Truly  Firangi, a period, purportedly kickass-drama set during  the British Raj isn’t worth a narangi. Directed by Rajiev Dhingra and co-produced by its TV host-cum-actor Kapil Sharma, the outcome is a kind of Lagaan meets a Flat Gagsfest. Moan, drone.

kapil sharma
Kapil Sharma

Indeed once dear Aamir Khan had required a team of jejune cricketers to combat the goras. In this case, though, the Kick Maestro turns the wooden carved tables and more, almost single-handedly. Not a daunting task that, anyway, since the Brits as depicted by the director, are asking to be treated as nitwits.

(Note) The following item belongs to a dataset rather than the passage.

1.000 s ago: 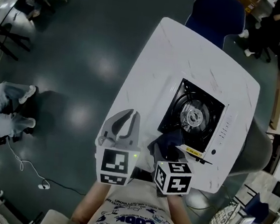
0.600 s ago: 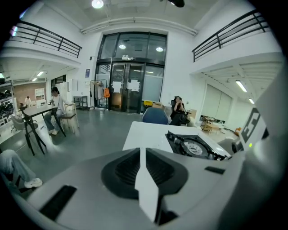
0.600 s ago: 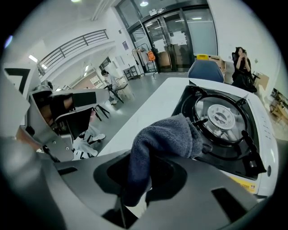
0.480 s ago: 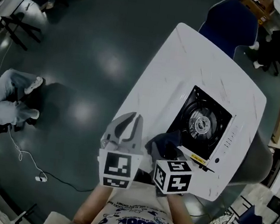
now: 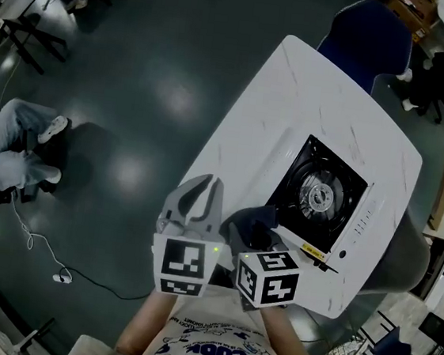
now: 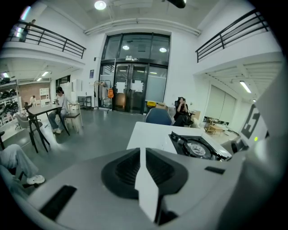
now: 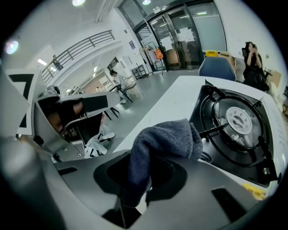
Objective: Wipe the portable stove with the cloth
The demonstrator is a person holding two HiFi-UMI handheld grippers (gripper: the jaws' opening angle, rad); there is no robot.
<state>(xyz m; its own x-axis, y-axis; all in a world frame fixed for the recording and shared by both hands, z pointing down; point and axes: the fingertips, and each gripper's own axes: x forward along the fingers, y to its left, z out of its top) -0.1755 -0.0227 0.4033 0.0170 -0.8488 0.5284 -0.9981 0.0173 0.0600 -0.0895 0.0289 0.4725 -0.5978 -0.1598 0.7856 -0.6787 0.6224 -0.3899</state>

Anyway, so there you are crisscrossing between locations in Punjab and Rajasthan (reportedly), yoked to Mangatram (Kapil Sharma sir), who irritates you like a hovering mosquito. Why? Why? Because he has this unorthodox notion, that the colonialists are super-duper peeps. Eeps. Serving as a disorderly orderly to Vilayati officer Daniels saab (Edward Sonnenblick), you could call our Mangu a Chamcha No. 1. Sad.

kapil in firangi
Kapil Sharma In Firangi

Surely, Mr Bharat Manoj Kumar, would disapprove of him vehemently. In today’s Bollywood scheme of thwangs, your pro-Brit also notches up a gallery of naysayers, ranging from the gaon ki gori (Ishita Dutta) -- whom Mangu has fallen in love with, heads over mojdis – to the village elders engaged in the mounting struggle for the nation’s independence. When, o when, will your zero-hero rebel against his own state of dependence

Patience, patience. Since the running time of F’rngi is some 160 minutes, the changeover takes a while, somewhat like a slow boat ride down the River Nile. At long last, apna Mangu realises the folly of his slavish ways, and you’re sure now,  ab aayega mazaa. Sorry no fun, you just snore away lightly till Mangu’s new-found patriotic fervour is done, and glorified.

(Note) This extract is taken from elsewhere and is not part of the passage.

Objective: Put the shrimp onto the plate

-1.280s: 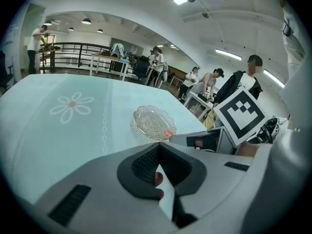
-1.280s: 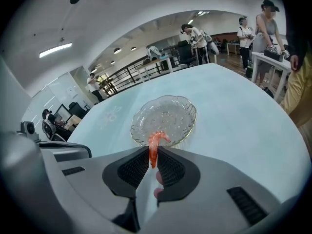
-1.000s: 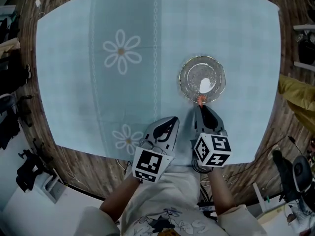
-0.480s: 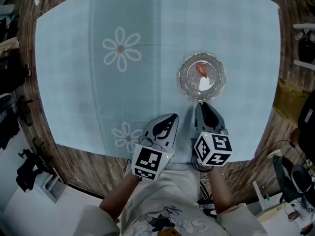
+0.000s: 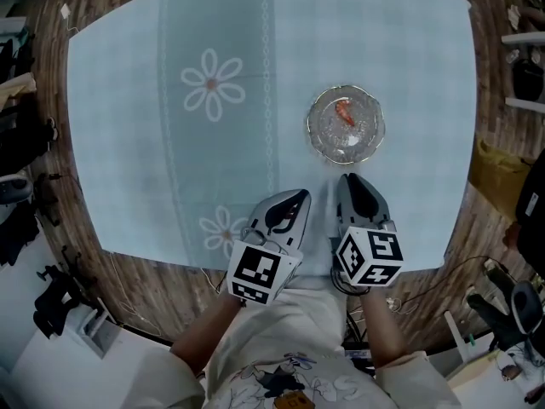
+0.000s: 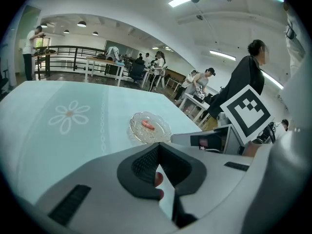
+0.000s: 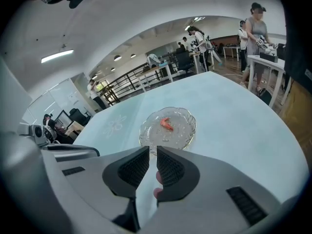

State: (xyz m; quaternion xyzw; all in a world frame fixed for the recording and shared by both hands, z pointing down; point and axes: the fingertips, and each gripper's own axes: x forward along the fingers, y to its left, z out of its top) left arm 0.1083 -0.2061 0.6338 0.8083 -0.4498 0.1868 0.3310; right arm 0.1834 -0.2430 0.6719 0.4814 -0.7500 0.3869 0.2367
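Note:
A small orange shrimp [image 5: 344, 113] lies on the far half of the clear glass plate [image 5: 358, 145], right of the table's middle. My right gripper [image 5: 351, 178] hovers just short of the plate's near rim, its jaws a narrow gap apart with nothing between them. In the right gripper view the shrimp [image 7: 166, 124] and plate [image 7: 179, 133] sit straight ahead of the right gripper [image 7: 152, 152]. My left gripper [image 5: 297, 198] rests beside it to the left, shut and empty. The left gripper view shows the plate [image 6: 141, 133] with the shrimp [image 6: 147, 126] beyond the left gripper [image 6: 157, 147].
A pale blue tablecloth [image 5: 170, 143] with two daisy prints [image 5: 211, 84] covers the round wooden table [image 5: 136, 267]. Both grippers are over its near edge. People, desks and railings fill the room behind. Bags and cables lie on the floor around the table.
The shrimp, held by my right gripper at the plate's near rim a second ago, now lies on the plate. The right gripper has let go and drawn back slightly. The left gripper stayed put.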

ishita dutta and kapil sharma in firangi
Ishita Dutta And Kapil Sharma In Firangi

Apart from the Brits, are there any other flies in the ointment on the scene? Sure there are. Take the meanie-beanie Raja (the ubiquitous but always excellent Kumud Mishra). In collusion with the British, the Meanie King, wants to take over the beleagured villager’s bighas of zameen to build a liquor factory. Hic hic!

If this sounds straight out of an amateur fairly tale, so be it. Meanie, by the way, doesn’t quite believe that it’s all about loving your family. Oho, how come? Simply because he’s quite jolly-ho  even about organising the marriage of his daughter (Monica Gill) to Daniels sire. Strange.

ishita dutta and kapil sharma in firangi
Ishita Dutta And Kapil Sharma In Firangi

As you might have deduced, the screenplay is a cat’s cradle of confusion. If it’s meant to be funny and zany, Rajiev Dhingra asserts he’s not the director to deliver the goods. And if you’re looking for basic niceities like a brisk tempo,  a slick production design and imaginative camerawork, just forget it guys.

As cardboardish as they come, this showcase structured to exhibit the comic and romanceering talents of the lead star once again after Abbas Mustan’s Kis Kisko Pyaar Karoon (2014), is an exercise in futility.

The supporting ensemble strive to do their hard day’s work with due diligence. But that’s it. If Kapil Sharma makes a point, it’s simply this -- he should stick to the TV screen. Please, pretty please?

Unsolicited suggestion: Snore at home instead. It doesn’t cost.